Dieu seul sait ce qu'ils font aux cerveaux de nos enfants.

Sean Parker, ancien président de Facebook à propos des effets sur les enfants provoqués par le réseau social 

Mais Bill Gates n'est pas le premier capitaine d'industrie du numérique à avouer brider, voire empêcher ses enfants d'accéder à ces technologies. Steve Jobs, en 2011, ne s'en cachait pas :  "Nos enfants n'ont pas utlisé l'Ipad, nous limitons la technologie que nos enfants ont le droit d'utiliser à la maison." Le biographe du patron d'Apple, Walter Isaacson, indiquait dans une interview au New York Times que "Jamais personne ne sortait un iPad ou un ordinateur chez les Jobs. Les enfants n'avaient pas l'air accros à ces appareils. Chaque soir, Steve insistait pour dîner sur la longue table de leur cuisine afin de discuter de livres et d'histoire".
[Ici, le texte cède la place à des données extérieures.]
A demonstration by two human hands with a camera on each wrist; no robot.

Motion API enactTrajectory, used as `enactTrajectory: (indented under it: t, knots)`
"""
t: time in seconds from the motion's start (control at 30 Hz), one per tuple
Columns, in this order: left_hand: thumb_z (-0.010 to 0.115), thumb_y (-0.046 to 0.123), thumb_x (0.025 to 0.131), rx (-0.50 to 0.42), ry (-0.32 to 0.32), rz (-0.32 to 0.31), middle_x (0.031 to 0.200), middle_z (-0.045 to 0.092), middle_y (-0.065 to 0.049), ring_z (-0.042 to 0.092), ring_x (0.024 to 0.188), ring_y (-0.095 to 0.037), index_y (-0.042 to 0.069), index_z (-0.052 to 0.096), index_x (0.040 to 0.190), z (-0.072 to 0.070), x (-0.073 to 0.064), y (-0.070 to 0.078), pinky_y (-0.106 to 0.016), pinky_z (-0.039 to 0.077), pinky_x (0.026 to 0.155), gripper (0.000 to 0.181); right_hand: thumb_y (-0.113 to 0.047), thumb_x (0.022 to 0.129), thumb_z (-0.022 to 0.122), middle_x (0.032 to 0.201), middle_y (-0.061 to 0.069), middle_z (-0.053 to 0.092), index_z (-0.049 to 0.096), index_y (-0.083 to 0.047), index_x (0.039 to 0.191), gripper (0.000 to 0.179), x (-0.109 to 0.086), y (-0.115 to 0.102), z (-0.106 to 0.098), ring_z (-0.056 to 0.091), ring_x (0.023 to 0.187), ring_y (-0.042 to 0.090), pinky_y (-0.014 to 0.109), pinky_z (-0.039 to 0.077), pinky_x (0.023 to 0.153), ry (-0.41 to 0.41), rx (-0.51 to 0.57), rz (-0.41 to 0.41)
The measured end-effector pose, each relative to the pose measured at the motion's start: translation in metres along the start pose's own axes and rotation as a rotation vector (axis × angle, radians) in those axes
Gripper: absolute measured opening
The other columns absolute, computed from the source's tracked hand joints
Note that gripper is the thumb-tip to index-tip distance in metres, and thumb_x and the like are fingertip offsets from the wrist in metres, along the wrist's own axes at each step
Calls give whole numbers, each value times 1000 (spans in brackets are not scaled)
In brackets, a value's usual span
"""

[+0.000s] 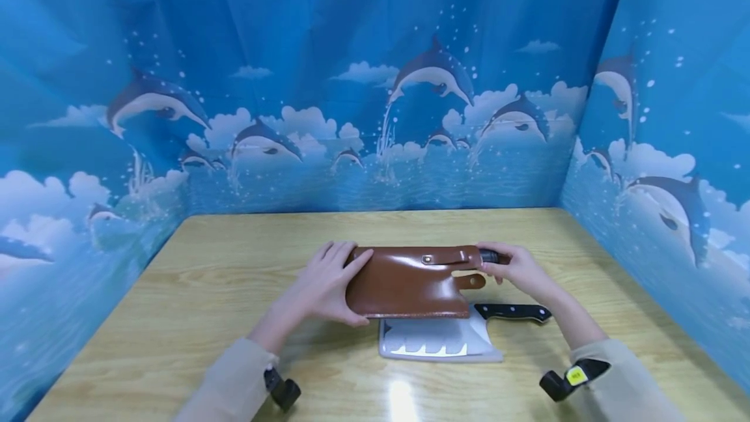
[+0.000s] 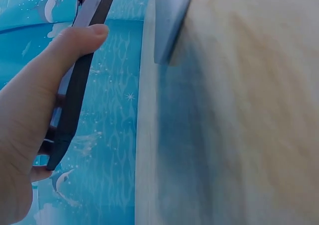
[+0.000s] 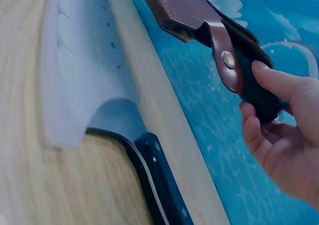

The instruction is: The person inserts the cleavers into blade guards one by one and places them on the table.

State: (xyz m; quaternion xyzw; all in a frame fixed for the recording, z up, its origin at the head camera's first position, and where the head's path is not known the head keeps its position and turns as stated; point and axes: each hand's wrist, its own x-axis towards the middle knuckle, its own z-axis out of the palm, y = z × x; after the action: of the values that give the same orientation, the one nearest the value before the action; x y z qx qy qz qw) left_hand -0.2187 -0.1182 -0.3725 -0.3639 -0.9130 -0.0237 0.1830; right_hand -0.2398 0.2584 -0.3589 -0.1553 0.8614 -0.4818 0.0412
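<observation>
A brown leather knife sheath is held level above the table. My left hand grips its left end, thumb on the near edge and fingers over the far one. A dark knife handle sticks out of the sheath's right side, and my right hand pinches it between thumb and fingers. The blade is hidden in the leather. In the right wrist view a strap with a metal snap lies against the handle. Partly beneath the sheath in the head view is a broad cleaver with a black riveted handle.
The cleaver lies flat on a light wood-grain table, its handle pointing right. Blue curtains printed with dolphins stand behind the table and along both sides. Each wrist carries a small black camera.
</observation>
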Motion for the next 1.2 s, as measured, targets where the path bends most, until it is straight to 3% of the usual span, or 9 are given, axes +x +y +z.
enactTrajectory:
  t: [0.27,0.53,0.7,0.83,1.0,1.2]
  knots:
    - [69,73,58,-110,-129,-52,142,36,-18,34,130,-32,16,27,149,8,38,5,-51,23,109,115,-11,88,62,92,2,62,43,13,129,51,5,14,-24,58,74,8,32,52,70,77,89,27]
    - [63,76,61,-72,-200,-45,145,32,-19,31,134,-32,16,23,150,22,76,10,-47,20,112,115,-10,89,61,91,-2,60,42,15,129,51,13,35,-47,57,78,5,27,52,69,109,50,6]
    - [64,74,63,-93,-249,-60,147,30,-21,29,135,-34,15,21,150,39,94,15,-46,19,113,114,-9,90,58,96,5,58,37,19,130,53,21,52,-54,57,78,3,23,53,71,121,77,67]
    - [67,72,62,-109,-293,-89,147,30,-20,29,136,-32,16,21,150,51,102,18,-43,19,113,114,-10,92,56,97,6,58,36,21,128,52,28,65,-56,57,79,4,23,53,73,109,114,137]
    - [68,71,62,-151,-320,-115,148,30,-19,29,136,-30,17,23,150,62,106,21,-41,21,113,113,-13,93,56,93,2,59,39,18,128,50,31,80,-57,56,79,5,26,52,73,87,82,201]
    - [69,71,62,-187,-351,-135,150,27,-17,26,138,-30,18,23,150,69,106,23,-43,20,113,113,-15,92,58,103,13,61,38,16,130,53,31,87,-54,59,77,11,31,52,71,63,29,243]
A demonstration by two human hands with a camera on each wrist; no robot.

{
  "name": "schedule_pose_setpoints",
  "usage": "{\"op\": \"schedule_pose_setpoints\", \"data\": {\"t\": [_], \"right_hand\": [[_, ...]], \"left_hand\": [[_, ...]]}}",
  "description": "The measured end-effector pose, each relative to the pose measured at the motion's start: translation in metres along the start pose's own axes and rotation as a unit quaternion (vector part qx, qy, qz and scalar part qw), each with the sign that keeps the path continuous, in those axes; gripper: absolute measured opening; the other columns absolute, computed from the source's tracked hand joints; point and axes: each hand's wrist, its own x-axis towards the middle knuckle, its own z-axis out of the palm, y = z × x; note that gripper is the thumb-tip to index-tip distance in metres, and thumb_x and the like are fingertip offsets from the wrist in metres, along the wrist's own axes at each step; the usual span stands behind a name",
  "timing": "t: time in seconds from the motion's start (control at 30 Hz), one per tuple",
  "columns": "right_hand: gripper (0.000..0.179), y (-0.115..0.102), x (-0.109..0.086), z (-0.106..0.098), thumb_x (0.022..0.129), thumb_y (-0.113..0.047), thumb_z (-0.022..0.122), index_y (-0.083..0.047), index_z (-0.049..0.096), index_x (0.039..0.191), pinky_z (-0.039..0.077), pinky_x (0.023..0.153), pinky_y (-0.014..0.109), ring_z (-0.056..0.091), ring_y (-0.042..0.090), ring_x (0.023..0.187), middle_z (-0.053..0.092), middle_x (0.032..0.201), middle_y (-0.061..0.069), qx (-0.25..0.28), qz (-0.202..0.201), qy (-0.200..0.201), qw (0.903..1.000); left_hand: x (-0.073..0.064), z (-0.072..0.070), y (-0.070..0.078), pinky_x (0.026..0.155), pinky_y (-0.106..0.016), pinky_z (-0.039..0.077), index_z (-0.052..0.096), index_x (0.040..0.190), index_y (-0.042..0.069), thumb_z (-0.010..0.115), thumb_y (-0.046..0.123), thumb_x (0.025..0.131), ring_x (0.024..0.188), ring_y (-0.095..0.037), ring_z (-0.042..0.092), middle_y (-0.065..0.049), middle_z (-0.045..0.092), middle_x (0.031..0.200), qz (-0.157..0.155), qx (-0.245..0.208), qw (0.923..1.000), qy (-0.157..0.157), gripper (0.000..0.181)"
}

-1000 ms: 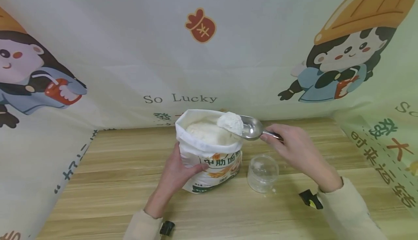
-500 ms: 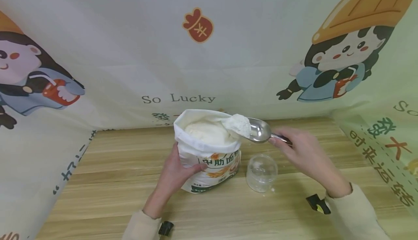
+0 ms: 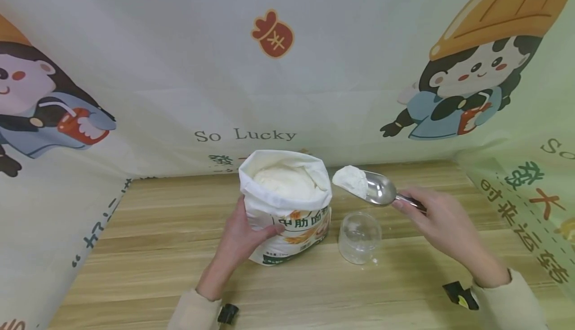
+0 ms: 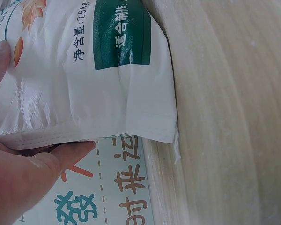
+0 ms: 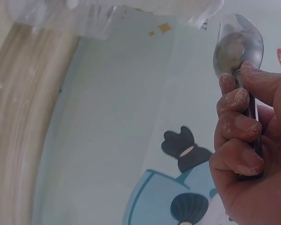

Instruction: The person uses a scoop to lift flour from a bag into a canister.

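Observation:
My left hand [image 3: 242,235] grips the left side of a white bag of flour [image 3: 310,222], thumb across its printed front. The bag stands upright, its top open and its rim folded outward, with pale flour [image 3: 283,181] inside. In the left wrist view, the fingers [image 4: 72,152] reach round the bag's side [image 4: 107,93]. To the right of the bag, my right hand [image 3: 442,220] holds a metal scoop [image 3: 381,188] by its handle. A mound of white flour [image 3: 351,180] fills the scoop's front. In the right wrist view, flour-dusted fingers [image 5: 239,124] curl round the handle.
A small clear plastic tub [image 3: 359,240] stands between the bag and my right forearm, below the scoop in the head view, with specks of flour around it. The wooden tabletop [image 3: 148,250] is bounded by printed cloth walls [image 3: 341,95] at the back and sides.
My right hand has drawn the flour-laden scoop rightward, from over the bag's mouth to clear of its rim. My left hand stays on the bag.

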Motion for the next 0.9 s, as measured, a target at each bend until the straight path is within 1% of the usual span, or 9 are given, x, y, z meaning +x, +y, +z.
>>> {"op": "schedule_pose_setpoints", "data": {"t": [0.13, 0.27, 0.43, 0.5, 0.53, 0.67, 0.73, 0.8, 0.9], "right_hand": [[0.015, 0.009, -0.007, 0.000, 0.095, -0.013, 0.075, -0.004, 0.075, 0.107, 0.040, 0.054, 0.026, 0.046, 0.008, 0.062, 0.056, 0.071, -0.009, -0.008, -0.008, 0.011, 0.9999], [0.010, 0.016, -0.014, 0.000, 0.094, -0.012, 0.075, -0.006, 0.075, 0.101, 0.038, 0.052, 0.025, 0.043, 0.006, 0.060, 0.053, 0.068, -0.011, -0.017, -0.013, 0.012, 0.9997], [0.011, 0.023, -0.022, 0.001, 0.094, -0.014, 0.075, -0.006, 0.076, 0.102, 0.042, 0.054, 0.026, 0.047, 0.004, 0.064, 0.064, 0.076, -0.009, -0.022, -0.019, 0.010, 0.9995], [0.011, 0.026, -0.025, 0.001, 0.094, -0.013, 0.076, -0.006, 0.076, 0.102, 0.042, 0.054, 0.025, 0.047, 0.002, 0.064, 0.065, 0.077, -0.009, -0.021, -0.019, 0.009, 0.9996], [0.009, 0.027, -0.027, 0.001, 0.093, -0.013, 0.076, -0.007, 0.075, 0.100, 0.041, 0.053, 0.025, 0.045, 0.002, 0.063, 0.062, 0.075, -0.010, -0.021, -0.019, 0.007, 0.9996], [0.004, 0.031, -0.033, 0.002, 0.093, -0.013, 0.076, -0.010, 0.074, 0.095, 0.036, 0.051, 0.023, 0.040, 0.000, 0.062, 0.052, 0.071, -0.013, -0.022, -0.011, -0.007, 0.9997], [0.006, 0.033, -0.036, 0.003, 0.094, -0.014, 0.076, -0.013, 0.072, 0.090, 0.035, 0.051, 0.023, 0.039, 0.000, 0.061, 0.049, 0.069, -0.014, -0.025, -0.005, -0.020, 0.9995], [0.007, 0.034, -0.038, 0.002, 0.095, -0.016, 0.075, -0.015, 0.071, 0.089, 0.037, 0.052, 0.023, 0.041, 0.001, 0.062, 0.051, 0.071, -0.014, -0.026, 0.001, -0.034, 0.9991], [0.004, 0.035, -0.041, 0.001, 0.096, -0.017, 0.075, -0.014, 0.074, 0.092, 0.044, 0.055, 0.026, 0.048, 0.002, 0.066, 0.063, 0.077, -0.011, -0.027, 0.008, -0.056, 0.9980]], "left_hand": [[0.001, 0.000, -0.001, 0.107, -0.057, 0.048, 0.034, 0.156, 0.011, 0.096, 0.022, 0.072, 0.128, -0.035, 0.058, -0.015, 0.061, 0.140, 0.003, -0.001, 1.0000, -0.001, 0.105], [0.001, 0.000, -0.002, 0.106, -0.057, 0.048, 0.034, 0.156, 0.011, 0.096, 0.022, 0.071, 0.127, -0.035, 0.058, -0.015, 0.061, 0.140, 0.006, -0.004, 1.0000, 0.000, 0.106], [0.000, 0.000, -0.001, 0.104, -0.056, 0.050, 0.034, 0.155, 0.011, 0.096, 0.022, 0.071, 0.125, -0.035, 0.059, -0.015, 0.061, 0.138, 0.007, -0.004, 1.0000, 0.002, 0.106], [0.000, 0.000, -0.001, 0.105, -0.056, 0.050, 0.034, 0.155, 0.010, 0.096, 0.022, 0.071, 0.125, -0.035, 0.059, -0.015, 0.061, 0.138, 0.007, -0.004, 1.0000, 0.002, 0.105], [0.001, 0.000, -0.001, 0.105, -0.056, 0.049, 0.034, 0.155, 0.010, 0.096, 0.022, 0.071, 0.125, -0.035, 0.059, -0.015, 0.061, 0.138, 0.008, -0.004, 1.0000, 0.001, 0.105], [0.001, 0.000, -0.001, 0.105, -0.057, 0.049, 0.035, 0.155, 0.009, 0.096, 0.021, 0.071, 0.126, -0.035, 0.059, -0.015, 0.061, 0.139, 0.008, -0.003, 1.0000, 0.001, 0.104], [0.001, 0.000, -0.001, 0.105, -0.057, 0.049, 0.035, 0.155, 0.009, 0.096, 0.020, 0.071, 0.126, -0.035, 0.059, -0.015, 0.061, 0.139, 0.007, -0.003, 1.0000, 0.001, 0.104], [0.001, 0.000, -0.001, 0.106, -0.057, 0.048, 0.035, 0.155, 0.009, 0.096, 0.020, 0.071, 0.126, -0.035, 0.059, -0.014, 0.061, 0.139, 0.006, -0.002, 1.0000, 0.002, 0.104], [0.001, 0.000, -0.001, 0.107, -0.057, 0.048, 0.035, 0.155, 0.009, 0.096, 0.020, 0.071, 0.127, -0.034, 0.058, -0.014, 0.061, 0.139, 0.006, -0.001, 1.0000, 0.002, 0.105]]}}
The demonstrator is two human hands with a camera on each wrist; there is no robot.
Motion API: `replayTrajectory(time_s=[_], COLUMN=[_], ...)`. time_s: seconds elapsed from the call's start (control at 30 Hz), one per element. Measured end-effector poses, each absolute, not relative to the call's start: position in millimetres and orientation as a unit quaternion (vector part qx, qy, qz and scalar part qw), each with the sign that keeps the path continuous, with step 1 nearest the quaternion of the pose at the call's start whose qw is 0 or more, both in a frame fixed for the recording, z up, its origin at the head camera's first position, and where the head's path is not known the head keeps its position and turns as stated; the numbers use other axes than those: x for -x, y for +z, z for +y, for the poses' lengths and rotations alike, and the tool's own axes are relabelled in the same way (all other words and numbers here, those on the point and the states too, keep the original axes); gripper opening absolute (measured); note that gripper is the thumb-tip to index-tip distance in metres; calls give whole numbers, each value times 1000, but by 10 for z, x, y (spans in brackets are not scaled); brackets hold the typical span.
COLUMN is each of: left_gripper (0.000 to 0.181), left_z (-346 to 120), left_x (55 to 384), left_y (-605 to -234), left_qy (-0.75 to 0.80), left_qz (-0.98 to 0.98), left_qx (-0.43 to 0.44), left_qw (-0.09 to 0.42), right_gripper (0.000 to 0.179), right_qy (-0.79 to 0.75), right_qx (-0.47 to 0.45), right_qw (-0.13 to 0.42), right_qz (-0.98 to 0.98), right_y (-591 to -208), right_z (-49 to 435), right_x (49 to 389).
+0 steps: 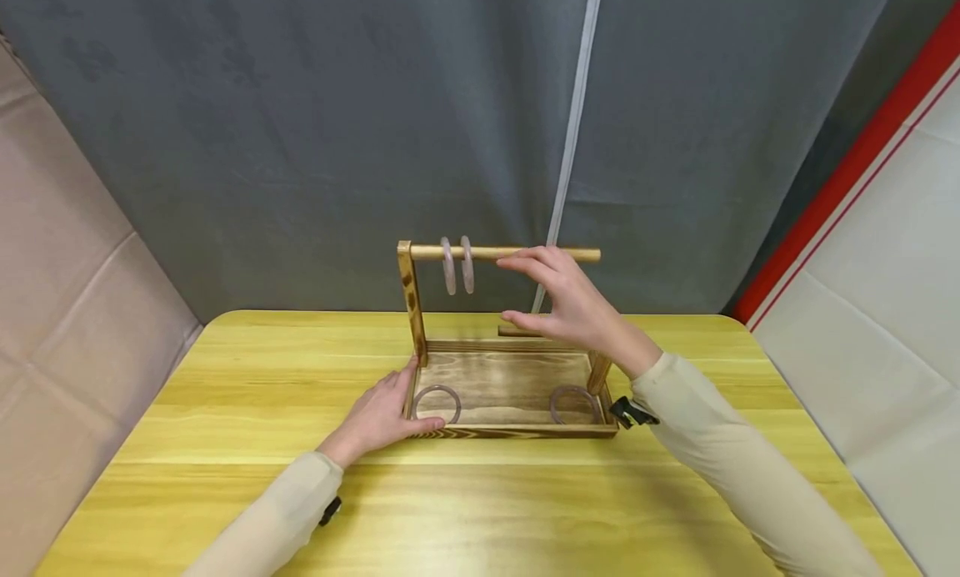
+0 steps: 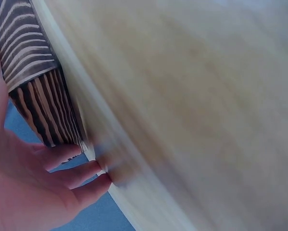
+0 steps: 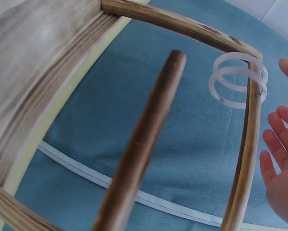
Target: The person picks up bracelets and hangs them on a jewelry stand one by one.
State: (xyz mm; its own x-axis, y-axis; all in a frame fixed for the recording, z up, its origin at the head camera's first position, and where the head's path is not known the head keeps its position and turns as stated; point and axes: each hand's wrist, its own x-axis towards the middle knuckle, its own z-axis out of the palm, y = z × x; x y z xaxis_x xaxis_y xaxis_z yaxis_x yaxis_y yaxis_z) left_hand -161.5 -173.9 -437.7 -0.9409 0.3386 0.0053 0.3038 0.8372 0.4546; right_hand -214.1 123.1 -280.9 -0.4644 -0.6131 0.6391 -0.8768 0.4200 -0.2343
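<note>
A wooden bangle stand (image 1: 510, 434) has a tray base, an upper bar and a shorter lower bar (image 3: 139, 139). Two pale bangles hang side by side on the upper bar, a left one (image 1: 448, 267) and a right one (image 1: 467, 265). In the tray lie a bangle (image 1: 459, 403) at the left and another bangle (image 1: 553, 406) at the right. My left hand (image 1: 375, 414) rests against the tray's front left corner, thumb along the front, fingers along the side. My right hand (image 1: 573, 302), thumb and fingers apart, is beside the upper bar and holds nothing.
The stand sits toward the back of a yellow wood-grain table (image 1: 450, 510). Behind it hangs a grey curtain (image 1: 337, 143) with a pale strip (image 1: 577, 102). Light panels flank the table, the right one with a red band (image 1: 855, 168).
</note>
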Motion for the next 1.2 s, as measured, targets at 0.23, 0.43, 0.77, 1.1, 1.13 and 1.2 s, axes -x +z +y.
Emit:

Ces exemples pourraient rester anecdotiques s'ils ne concernaient que ces deux grandes figures de la micro-informatique — devenue l'immense écosystème numérique en réseau d'aujourd'hui — mais ce n'est pas le cas. Les enfants des concepteurs et vendeurs des produits numériques de la Sillicon Valley sont majoritairement coupés des écrans et des technologies que leurs parents conçoivent et vendent. Au point qu'ils bénéficient d'une école alternative… déconnectée. 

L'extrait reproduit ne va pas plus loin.